Phase 2: Deep-Dive Analysis (Weeks 2–6)
Our team performs systematic analysis across every stage of the revenue cycle. We review claim-level data, denial patterns, payment variances, workflow documentation, staffing models, and technology utilization. Simultaneously, we run contract compliance checks across your top payors.
Phase 3: Findings & Roadmap Delivery (Weeks 7–8)
We present our findings to your leadership team in a working session, not a slide-deck drop-off. Every recommendation is tied to estimated financial impact, implementation effort, and suggested ownership. We walk through the 90-day roadmap together and answer every question.
Phase 4: Implementation Support (Optional, Weeks 9–12+)
For organizations that want hands-on help executing the roadmap, we offer direct implementation support.
Ready to See What’s Really Going On Inside Your Revenue Cycle?
Schedule a complimentary consultation to discuss your challenges, review preliminary indicators, and determine if a full assessment is the right next step.
Got Questions?
How is this different from what our billing company or clearinghouse provides?

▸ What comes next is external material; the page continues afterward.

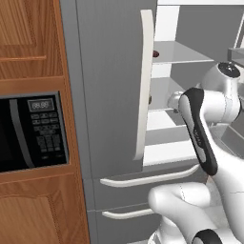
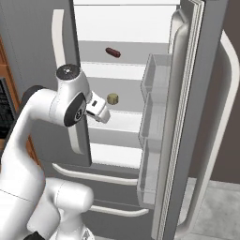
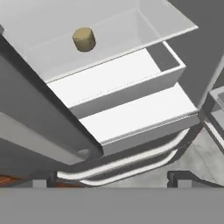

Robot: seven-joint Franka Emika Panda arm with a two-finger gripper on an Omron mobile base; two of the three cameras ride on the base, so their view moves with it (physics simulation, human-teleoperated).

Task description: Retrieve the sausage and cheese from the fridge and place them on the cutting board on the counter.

Your billing company and clearinghouse report on what happened. We diagnose why it happened and how to fix it. We also analyze contract compliance, something billing vendors don’t typically do.
Will this disrupt our current operations?
No. We work alongside your team with minimal disruption. Most data collection happens through system access and scheduled interviews, not process interruption.
What if we already know our problems?
You likely know the symptoms. Our assessment identifies root causes and quantifies the financial impact, giving you the data to prioritize resources and justify investment in solutions.
Can you help us implement the recommendations?
Yes. Many clients transition to a done-for-you + done-with-you engagement post assessment for hands-on implementation of the assessment roadmap.